|
S OME years before St. Louis led his last Crusade there was born in Venice a boy named Marco Polo. His father was a wealthy merchant who often went on trading journeys to distant lands.
In 1271, when Marco was seventeen years old, he accompanied his father and uncle on a journey through the Holy Land, Persia and Tartary, and at length to the Empire of China—then called Cathay. It took the travelers three years to reach Cathay.
The emperor of Cathay was a monarch named Kublai Khan, who lived in Peking.
Marco's father and uncle had been in Cathay once before and had entertained Kublai Khan by telling him about the manners and customs of Europe.
So when the two Venetian merchants again appeared in Peking, Kublai Khan was glad to see them. He was also greatly pleased with the young Marco, whom he invited to the palace.
Important positions at the Chinese court were given to Marco's father and uncle, and so they and Marco lived in the country for some years. Marco studied the Chinese language, and it was not very long before he could speak it.
When he was about twenty-one Kublai Khan sent him on very important business to a distant part of China. He did the work well and from that time was often employed as an envoy of the Chinese monarch. His travels were sometimes in lands never before visited by Europeans and he had many strange adventures among the almost unknown tribes of Asia. Step by step he was promoted. For several years he was governor of a great Chinese city.
Finally he and his father and uncle desired to return to Venice. They had all served Kublai Khan faithfully and he had appreciated it and given them rich rewards; but he did not wish to let them go.
Venetian ships |
While the matter was being talked over an embassy arrived in Peking from the king of Persia. This monarch desired to marry the daughter of Kublai Khan, the Princess Cocachin, and he had sent to ask her father for her hand. Consent was given, and Kublai Khan fitted out a fleet of fourteen ships to carry the wedding party to Persia.
The Princess Cocachin was a great friend of Marco Polo, and urged her father to allow him to go with the party. Finally Kublai Khan gave his consent. Marco's father and uncle were also allowed to go, and the three Venetians left China.
The fleet with the wedding party on board sailed southward on the China Sea. It was a long and perilous voyage. Stops were made at Borneo, Sumatra, Ceylon and other places, until the ships entered the Persian Gulf and the princess was safely landed. After they reached the capital of Persia the party, including the three Venetians, was entertained by the Persians for weeks in a magnificent manner and costly presents were given to all.
At last the Venetians left their friends, went to the Black Sea and took ship for Venice.

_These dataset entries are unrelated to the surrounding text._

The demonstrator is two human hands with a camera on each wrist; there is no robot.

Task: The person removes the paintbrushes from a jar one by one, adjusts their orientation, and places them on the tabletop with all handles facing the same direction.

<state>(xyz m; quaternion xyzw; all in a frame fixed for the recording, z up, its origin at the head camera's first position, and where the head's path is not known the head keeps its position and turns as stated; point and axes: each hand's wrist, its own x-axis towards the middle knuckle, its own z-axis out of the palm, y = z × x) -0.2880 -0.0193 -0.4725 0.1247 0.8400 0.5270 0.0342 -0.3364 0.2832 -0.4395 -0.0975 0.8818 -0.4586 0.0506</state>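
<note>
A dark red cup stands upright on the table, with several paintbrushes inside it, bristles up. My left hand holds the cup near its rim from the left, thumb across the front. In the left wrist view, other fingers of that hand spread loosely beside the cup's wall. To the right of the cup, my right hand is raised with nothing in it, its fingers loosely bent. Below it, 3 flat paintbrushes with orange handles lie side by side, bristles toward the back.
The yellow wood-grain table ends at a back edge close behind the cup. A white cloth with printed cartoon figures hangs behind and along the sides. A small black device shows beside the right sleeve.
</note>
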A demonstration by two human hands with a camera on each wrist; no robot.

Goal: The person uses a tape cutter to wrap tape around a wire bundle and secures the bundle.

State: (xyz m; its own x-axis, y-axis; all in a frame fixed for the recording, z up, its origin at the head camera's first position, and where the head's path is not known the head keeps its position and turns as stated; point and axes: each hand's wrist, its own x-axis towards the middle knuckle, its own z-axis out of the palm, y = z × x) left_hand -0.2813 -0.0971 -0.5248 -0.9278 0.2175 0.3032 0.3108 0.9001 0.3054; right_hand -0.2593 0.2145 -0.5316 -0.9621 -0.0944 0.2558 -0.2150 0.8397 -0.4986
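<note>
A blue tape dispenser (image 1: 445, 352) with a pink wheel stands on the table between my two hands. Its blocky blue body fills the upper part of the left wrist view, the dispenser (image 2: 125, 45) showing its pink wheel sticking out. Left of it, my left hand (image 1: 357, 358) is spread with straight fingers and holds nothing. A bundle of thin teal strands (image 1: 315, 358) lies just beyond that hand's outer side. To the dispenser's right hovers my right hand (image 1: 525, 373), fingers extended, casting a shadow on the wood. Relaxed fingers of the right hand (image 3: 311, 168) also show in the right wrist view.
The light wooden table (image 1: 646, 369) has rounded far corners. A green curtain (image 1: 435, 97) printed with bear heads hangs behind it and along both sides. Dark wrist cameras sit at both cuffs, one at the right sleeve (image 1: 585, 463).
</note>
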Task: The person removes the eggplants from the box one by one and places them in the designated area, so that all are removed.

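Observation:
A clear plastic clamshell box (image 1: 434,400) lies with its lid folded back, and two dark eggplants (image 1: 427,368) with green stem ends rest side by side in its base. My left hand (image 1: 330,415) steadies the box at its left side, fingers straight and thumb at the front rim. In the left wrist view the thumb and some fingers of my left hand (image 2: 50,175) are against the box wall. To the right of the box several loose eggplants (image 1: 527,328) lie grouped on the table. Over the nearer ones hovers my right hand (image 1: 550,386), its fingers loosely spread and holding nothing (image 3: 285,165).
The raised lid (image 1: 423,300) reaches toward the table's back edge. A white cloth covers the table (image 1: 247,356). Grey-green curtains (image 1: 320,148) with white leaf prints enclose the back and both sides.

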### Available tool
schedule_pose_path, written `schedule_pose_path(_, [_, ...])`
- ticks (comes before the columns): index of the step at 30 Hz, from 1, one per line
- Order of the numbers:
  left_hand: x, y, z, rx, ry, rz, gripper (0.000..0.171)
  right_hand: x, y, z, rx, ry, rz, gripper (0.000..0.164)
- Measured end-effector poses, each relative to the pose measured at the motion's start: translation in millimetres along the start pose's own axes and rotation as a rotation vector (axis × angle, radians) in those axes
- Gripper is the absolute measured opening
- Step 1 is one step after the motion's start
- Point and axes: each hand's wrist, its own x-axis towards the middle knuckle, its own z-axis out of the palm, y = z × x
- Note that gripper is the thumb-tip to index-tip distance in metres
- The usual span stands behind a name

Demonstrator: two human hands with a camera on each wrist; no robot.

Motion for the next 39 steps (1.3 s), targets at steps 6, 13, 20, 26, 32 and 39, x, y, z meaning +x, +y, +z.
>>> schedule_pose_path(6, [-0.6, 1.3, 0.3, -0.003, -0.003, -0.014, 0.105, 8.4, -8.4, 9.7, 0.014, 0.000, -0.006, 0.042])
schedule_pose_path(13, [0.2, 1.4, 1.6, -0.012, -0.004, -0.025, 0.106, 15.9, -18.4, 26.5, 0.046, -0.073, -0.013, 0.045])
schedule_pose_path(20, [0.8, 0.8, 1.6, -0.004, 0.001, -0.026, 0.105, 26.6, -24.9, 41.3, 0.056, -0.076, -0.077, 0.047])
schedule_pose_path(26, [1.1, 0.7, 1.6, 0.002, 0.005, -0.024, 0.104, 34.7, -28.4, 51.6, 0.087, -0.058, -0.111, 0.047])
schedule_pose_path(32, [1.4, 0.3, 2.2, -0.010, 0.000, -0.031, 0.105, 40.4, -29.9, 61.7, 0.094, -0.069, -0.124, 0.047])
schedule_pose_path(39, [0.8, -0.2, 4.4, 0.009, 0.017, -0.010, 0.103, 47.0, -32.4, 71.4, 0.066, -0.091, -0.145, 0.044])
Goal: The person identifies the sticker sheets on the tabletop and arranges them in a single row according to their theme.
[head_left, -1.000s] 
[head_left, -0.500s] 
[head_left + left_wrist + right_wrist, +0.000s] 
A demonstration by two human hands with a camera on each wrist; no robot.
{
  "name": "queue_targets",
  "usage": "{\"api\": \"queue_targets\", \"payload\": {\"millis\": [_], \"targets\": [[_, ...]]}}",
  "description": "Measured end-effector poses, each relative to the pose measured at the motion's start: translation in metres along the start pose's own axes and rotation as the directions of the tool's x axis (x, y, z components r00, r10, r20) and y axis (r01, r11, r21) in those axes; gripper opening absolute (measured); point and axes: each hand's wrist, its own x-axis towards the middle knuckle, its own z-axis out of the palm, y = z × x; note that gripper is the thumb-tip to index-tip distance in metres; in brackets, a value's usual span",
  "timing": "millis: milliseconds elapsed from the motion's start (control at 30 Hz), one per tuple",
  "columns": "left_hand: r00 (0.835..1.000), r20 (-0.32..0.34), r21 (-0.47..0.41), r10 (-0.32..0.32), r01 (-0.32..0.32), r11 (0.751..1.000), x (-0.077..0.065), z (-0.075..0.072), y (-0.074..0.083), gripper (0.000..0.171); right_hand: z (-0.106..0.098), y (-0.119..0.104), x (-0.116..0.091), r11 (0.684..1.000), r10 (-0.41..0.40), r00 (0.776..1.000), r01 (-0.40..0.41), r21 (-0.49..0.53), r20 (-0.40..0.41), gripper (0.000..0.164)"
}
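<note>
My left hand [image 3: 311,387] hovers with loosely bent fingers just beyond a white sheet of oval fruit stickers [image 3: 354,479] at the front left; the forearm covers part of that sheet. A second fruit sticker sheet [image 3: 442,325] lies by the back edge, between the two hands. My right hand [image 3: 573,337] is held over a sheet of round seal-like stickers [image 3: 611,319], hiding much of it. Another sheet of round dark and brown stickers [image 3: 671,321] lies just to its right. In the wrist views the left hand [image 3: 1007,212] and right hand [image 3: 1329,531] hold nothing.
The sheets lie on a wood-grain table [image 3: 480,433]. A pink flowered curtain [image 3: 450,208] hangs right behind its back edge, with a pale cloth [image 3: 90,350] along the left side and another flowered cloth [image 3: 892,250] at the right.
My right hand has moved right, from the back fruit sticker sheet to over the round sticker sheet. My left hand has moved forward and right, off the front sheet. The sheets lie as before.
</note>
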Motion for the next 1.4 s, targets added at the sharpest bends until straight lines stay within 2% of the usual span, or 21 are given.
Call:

They had been away so long and were so much changed in appearance that none of their relations and old friends knew them when they arrived in Venice. As they were dressed in Tatar costume and sometimes spoke the Chinese language to one another, they found it hard to convince people that they were members of the Polo family.
At length, in order to show that they were the men that they declared themselves to be, they gave a dinner to all their relations and old friends. When the guests arrived they were greeted by the travelers, arrayed in gorgeous Chinese robes of crimson satin. After the first course they appeared in crimson damask; after the second, they changed their costumes to crimson velvet; while at the end of the dinner they appeared in the usual garb of wealthy Venetians.
"Now, my friends," said Marco, "I will show you something that will please you." He then brought into the room the rough Tatar coats which he and his father and uncle had worn when they reached Venice. Cutting open the seams, he took from inside the lining packets filled with rubies, emeralds and diamonds. It was the finest collection of jewels ever seen in Venice.
The guests were now persuaded that their hosts were indeed what they claimed to be.
E IGHT hundred years before Marco Polo's birth, some of the people of North Italy had fled before Attila to the muddy islands of the Adriatic and founded Venice upon them. Since then the little settlement had become the most wealthy and powerful city of Europe. Venice was the queen of the Adriatic and her merchants were princes. They had vessels to bring the costly wares of the East to their wharves; they had warships to protect their rich cargoes from the pirates of the Mediterranean; they carried on wars. At the time when Marco Polo returned from Cathay they were at war with Genoa.
The two cities were fighting for the trade of the world. In a great naval battle the Venetians were completely defeated. Marco Polo was in the battle and with many of his countrymen was captured by the enemy. For a year he was confined in a Genoese prison. One of his fellow-prisoners was a skillful penman and Marco dictated to him an account of his experiences in China, Japan, and other Eastern countries. This account was carefully written out. Copies of the manuscript exist to this day. One of these is in a library in Paris. It was carried into France in the year 1307. Another copy is preserved in the city of Berne. It is said that the book was translated into many languages, so that people in all parts of Europe learned about Marco's adventures.
About a hundred and seventy-five years after the book was written, the famous Genoese, Christopher Columbus, planned his voyage across the Atlantic. It is believed that he had read Marco's description of Java, Sumatra and other East India Islands, which he thought he had reached when he discovered Haiti and Cuba. So Marco Polo may have suggested to Columbus the voyage which led to the discovery of America.